Home   >>   Research   >>   Nashville special education history   

Nashville Special Education History

Sherman Dorn, Principal Investigator
Douglas Fuchs, Senior Investigator
Research project funded by the U.S. Department of Education, Grant H023N60001

Introduction

I am currently researching a case study of special education history in Nashville, Tennessee, since 1940.  The origins of this project was an intellectual puzzle:   Why was the reputation of special education practices in Nashville so mixed when the city was home to both university-based research in special education and also advocacy organizations since the early 1950s?   The conventional wisdom in special education is that research and advocacy have been the prime movers of special education history since World War II (e.g., Biklen 1977, Blatt 1977, Dunn 1973, Kauffman 1981, Shapiro 1993, Turnbull 1990).  Yet the conventional wisdom has underemphasized a critical player:  public school systems.  Researchers and advocates may have been very important in shaping special education history since 1940, but local administrators have had to do the work, and they have occasionally resisted changes in policy.  The most brilliant research to improve state-of-the-art education for individuals with disabilities is of little value to students if unused by most teachers.   This gap between research and practice exists because schools are not empty vessels.  School systems have, within them, employees with their own ideals and self-interest.  In addition, portions of school systems can sometimes operate is if they were single agents with at least semi-autonomous interests.  To paraphrase Sarason (1990), schools have their own culture with which we must reckon if we wish to improve education. 

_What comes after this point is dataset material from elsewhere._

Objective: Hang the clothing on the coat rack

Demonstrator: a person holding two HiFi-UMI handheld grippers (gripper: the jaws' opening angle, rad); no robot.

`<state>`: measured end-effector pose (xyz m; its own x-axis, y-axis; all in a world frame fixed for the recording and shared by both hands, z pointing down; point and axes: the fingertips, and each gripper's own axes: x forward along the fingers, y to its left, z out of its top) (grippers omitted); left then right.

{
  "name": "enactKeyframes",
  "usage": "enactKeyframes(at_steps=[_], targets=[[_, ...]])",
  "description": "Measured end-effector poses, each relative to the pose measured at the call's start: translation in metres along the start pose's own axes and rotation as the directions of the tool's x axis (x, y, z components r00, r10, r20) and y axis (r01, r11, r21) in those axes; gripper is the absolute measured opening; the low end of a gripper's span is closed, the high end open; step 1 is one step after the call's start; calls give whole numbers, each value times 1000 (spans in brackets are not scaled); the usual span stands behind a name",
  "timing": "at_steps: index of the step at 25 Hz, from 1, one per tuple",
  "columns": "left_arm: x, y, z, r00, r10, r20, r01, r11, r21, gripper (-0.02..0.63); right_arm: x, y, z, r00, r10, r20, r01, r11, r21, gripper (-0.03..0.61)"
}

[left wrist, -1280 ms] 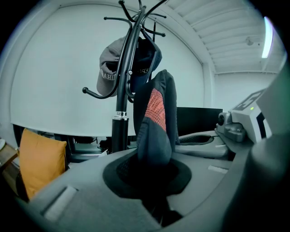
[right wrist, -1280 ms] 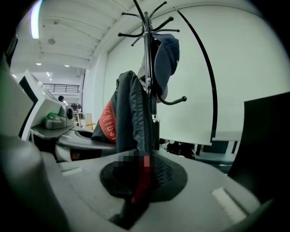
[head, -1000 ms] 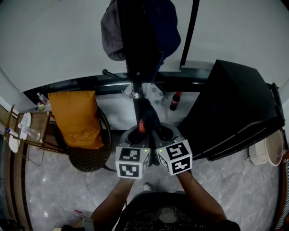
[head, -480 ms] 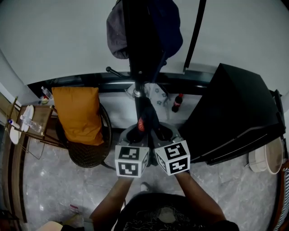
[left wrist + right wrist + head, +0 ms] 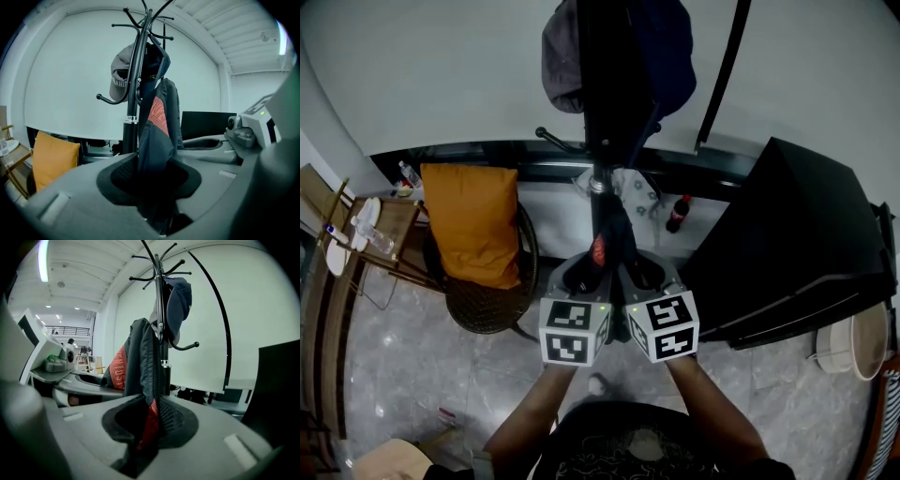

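Jacket [image 5: 157, 136] on coat rack [image 5: 130, 140], left tool [image 5: 594, 262] (jaws just opened) around it, right tool [image 5: 632, 264] clamping it.

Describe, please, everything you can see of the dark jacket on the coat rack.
The jacket is dark, thin and smooth-looking, with a red patterned lining showing. It hangs from the coat rack, draped against its pole. Its lower part runs between both grippers: the jaws of the left gripper have just been opening around it, while the right gripper pinches it.
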<state>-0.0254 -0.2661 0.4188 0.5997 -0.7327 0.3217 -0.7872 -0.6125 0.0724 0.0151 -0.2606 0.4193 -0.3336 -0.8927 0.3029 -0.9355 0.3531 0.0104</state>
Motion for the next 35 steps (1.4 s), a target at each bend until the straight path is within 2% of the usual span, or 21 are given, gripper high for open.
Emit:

The original plan of the project funded by the U.S. Department of Education was to explore how advocacy and research activities in Nashville shaped local special education practices and how the local schools mediated that influence.  Along the way, I have found a good bit of other information, and I will be continuing my research long after the grant period is over.  In that regard, the intentions of the competition which funded this project, the Initial Career Award, has succeeded.  This project will become a broader case study of special education history in the second half of the twentieth century.   Douglas Fuchs, Professor of Special Education at Vanderbilt University, has provided me with advice throughout the research and taught me a good deal about special education. 

Into the Research

Mini-essays from the project

"The Lord Sent Cain and Abel":  Heroic Myths in Special Education Paper prepared for the 1998 Annual Meeting of the American Educational Research Association.

How Research Gets Lost in Special Education, available in Microsoft Windows 97, WordPerfect, and Adobe Acrobat formats.  Paper prepared for the 1999 Annual meeting of the American Educational Research Association.

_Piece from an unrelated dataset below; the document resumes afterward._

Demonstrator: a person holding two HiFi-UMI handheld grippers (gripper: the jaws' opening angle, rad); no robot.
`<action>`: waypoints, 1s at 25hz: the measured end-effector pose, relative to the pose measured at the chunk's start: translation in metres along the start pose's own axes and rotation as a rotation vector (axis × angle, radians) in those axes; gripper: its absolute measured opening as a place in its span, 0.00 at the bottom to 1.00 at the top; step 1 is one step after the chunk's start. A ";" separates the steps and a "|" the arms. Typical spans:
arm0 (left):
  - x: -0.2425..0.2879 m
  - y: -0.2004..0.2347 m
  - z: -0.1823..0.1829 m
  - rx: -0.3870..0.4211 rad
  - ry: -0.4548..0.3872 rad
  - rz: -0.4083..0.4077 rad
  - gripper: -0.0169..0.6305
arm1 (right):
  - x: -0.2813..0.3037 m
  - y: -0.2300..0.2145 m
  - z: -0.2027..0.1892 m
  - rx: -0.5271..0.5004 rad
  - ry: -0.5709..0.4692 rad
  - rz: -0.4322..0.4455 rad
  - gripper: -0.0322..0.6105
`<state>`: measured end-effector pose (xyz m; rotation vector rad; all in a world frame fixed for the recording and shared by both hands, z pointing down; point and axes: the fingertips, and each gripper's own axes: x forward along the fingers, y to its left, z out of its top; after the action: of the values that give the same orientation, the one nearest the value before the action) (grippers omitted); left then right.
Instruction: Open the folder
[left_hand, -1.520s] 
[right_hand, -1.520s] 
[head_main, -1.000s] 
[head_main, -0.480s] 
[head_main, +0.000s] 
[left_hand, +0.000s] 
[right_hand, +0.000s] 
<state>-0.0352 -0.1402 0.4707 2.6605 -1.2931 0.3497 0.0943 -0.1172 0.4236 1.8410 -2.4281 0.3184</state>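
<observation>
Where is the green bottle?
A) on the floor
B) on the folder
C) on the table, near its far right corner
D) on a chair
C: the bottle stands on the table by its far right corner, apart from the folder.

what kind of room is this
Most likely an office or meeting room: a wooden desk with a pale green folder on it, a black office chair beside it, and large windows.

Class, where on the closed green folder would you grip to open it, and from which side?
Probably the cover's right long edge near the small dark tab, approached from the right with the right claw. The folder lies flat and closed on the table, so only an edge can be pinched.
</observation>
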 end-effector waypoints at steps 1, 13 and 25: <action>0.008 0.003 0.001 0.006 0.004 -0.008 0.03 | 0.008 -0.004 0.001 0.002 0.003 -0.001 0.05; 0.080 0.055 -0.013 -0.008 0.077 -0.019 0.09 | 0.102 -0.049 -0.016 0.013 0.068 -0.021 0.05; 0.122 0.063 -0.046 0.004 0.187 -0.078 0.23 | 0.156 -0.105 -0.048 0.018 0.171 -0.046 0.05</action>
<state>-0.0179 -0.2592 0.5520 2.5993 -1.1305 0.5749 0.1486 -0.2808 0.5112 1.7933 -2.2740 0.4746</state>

How To Get in Trouble with the Law (coming soon)

You Can't Invade Public Schools (coming soon)

Archival materials transcribed and on-line

Public school records (coming soon)

Tennessee State Library and Archives (coming soon)

References

Biklen, Doug.  1977.  Advocacy comes of age.  In Burton Blatt, Doug Biklen, and Robert Bogdan, eds., An alternative textbook in special education:  People, schools and other institutions.   Denver:  Love.

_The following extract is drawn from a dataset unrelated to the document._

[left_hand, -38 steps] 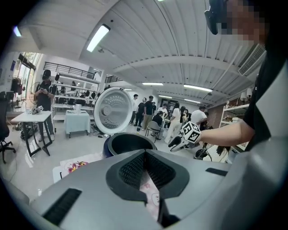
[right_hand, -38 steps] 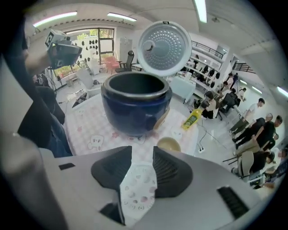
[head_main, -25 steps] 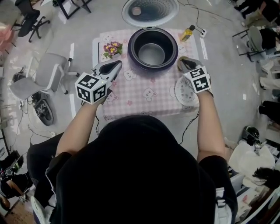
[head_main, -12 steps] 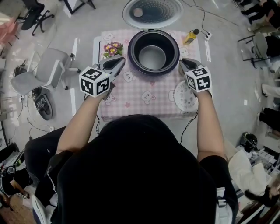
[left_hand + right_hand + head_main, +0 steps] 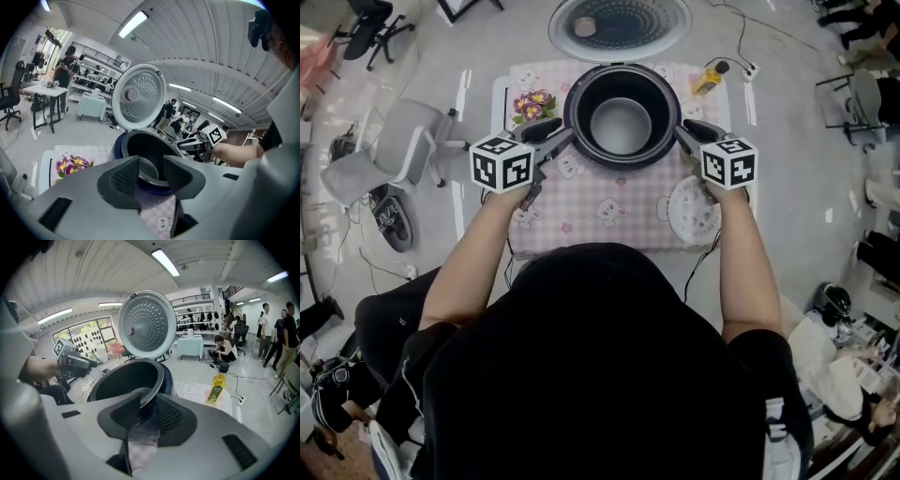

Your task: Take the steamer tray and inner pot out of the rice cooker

Blatt, Burton.  1977.  Issues and values.  In Burton Blatt, Doug Biklen, and Robert Bogdan, eds., An alternative textbook in special education:  People, schools and other institutions.  Denver:  Love.

Dunn, Lloyd M.  1973.  An overview.  In Lloyd M. Dunn, ed., Exceptional children in the schools:  Special education in transition (2nd ed.).  New York:  Holt, Rinehart and Winston.

Kauffman, James M.  1981.  Introduction:  Historical trends and contemporary issues in special education in the United States.  In James M. Kauffman and Daniel P. Hallahan, eds., Handbook of special education (1st ed.). Englewood Cliffs, N.J.: Prentice-Hall.

Sarason, Seymour.  1990.  The predictable failure of educational reform:  Can we change course before it's too late?  San Francisco:   Jossey-Bass.

Shapiro, Joseph P.  1993.  No pity:  People with disabilities forging a new civil rights movement.  New York:  Times Books.

Turnbull, H. Rutherford.  1990.  Free appropriate public education:   The law and children with disabilities (3rd ed.).  Denver:  Love.